Furthermore, Sun Microsystems has licensed the Stanford public key patents 
from Cylink Corp. which are available to users of this package on a royalty 
free basis. The patent statement is in README.PATENT.  Be sure to read this,
as it contains some restrictions and other important information.  

Also included in this release is a high speed Big Number package written 
by Colin Plumb. bnlib/legal.c contains Colin's software license statement. 

Features
--------
	1.  SKIP V2 compliant implementation using ESP encapsulation.
	2.  Support for DES/3DES for traffic and key encryption.
	3.  Diffie-Hellman Public Key Agreement based system.
	4.  Full Support for manual establishment of master keys.
	5.  Support for multiple NSIDs and multiple local certificates.
	6.  GUI tool for user friendly manipulation of access control lists
	    and key statistics.
	7.  Command line tools for manipulating access control lists, etc.
	8.  Implementation of the Certificate Discovery protocol fully
	    integrated into SKIP.
	9   Implementation of X.509 public key certificates.
	10. Implementation of DSA signature algorithm for certificate
	    signatures.
	11. Implementation for MD2, MD5 and SHA message digest algorithms.
	12. Implementation of ASN.1 DER encoding/decoding.
	13. SunScreen(tm) SKIP compatibility mode.
	14. Implementation of hashed public keys as defined in the SKIP 
	    draft.  Implementation of programs to generate hashed public
	    keys.
	15. Certificate utilities to convert X.509 Certificates to hashed
	    keys and  print both X.509 and Hashed certificates.
	16. High performance Big Number library for Diffie-Hellman 
	    calculations.
	17. Implementation is effectively "public domain" and may be used both 
	    commercially and non-commercially.
	18. Patent Agreement with Cylink allows roylaty-free use of the 
            Diffie-Hellman and other Stanford patents with this package for 
	    commercial and non-commercial use.  Read README.PATENT for 
	    some restrictions.
	19. Inclusion of prime generation program used to generate the 
	    primes in SKIP draft.

Release Notes
-------------
Here are the release notes for this Alpha 2 release of the SKIP source.
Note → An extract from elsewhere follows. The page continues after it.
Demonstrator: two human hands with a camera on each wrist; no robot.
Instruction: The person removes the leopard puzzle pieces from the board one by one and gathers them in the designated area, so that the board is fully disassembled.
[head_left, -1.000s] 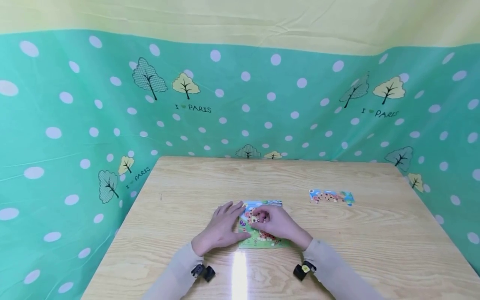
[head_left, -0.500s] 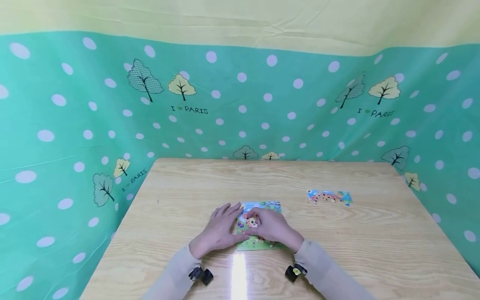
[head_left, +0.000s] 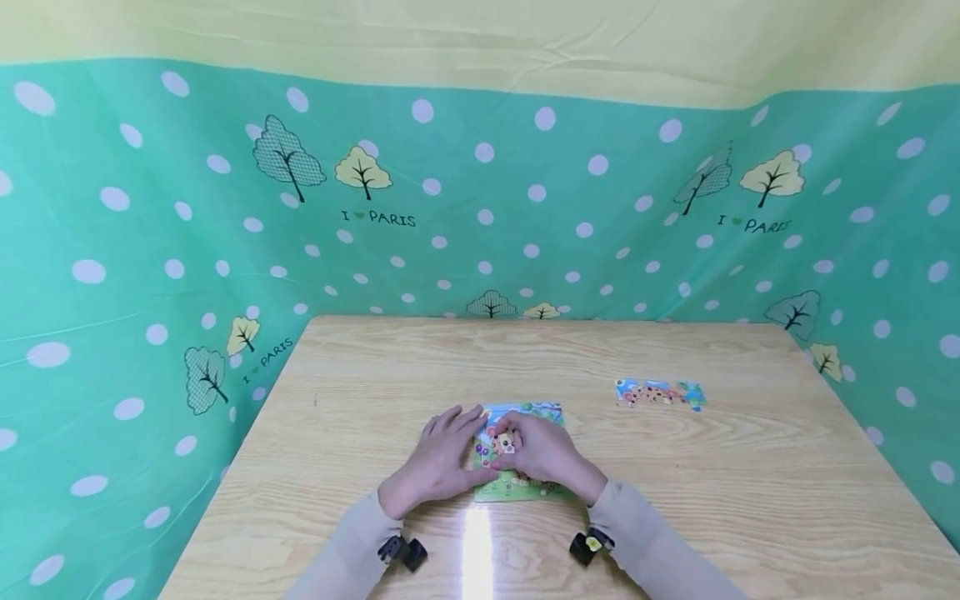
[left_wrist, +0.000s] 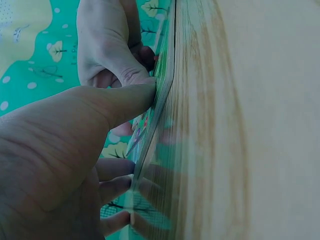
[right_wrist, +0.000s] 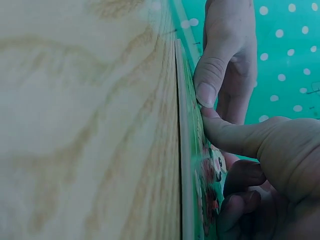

	1.  This release is a bug fix release for Alpha-1.  Major areas
	    of change include:
			o Fix ESP and AH protocol numbers.
			o Fix Unsigned DH Public encoding.
			o Remove truncatation of shared secret (for this
			  release only).
			o Various other Bug fixes.
			o Fix Triple DES.

	2.  This release does not interoperate with Alpha-1.   Alpha-1
	    sites should upgrade.  Alpha-1 had a bug where unsigned public
	    keys were being encoded incorrectly.  Therefore, unsigned DH 
	    keys generated with alpha-1 do not work with Alpha-2.  
	    Regenerate your unsigned public keys.  X509 Certificates from
	    alpha-1 will continue to work.

	3.  This release interoperates with Swiss ETH SKIP using unsigned
	    DH keys and DES and triple DES.  It was tested at the Dallas 
	    1995 IETF.  However, the certificate discovery protocol does 
	    not interoperate.  This will be fixed in the next release.

	4.  This release does not fully comply with the SKIP drafts.   It
	    is closest to the 05 version of the draft.  However, the shared
	    secret is not truncated according to that draft.  This change is
	    made to interoperate with the ETH implementation.  The next
	    release will correspond to the 06 draft.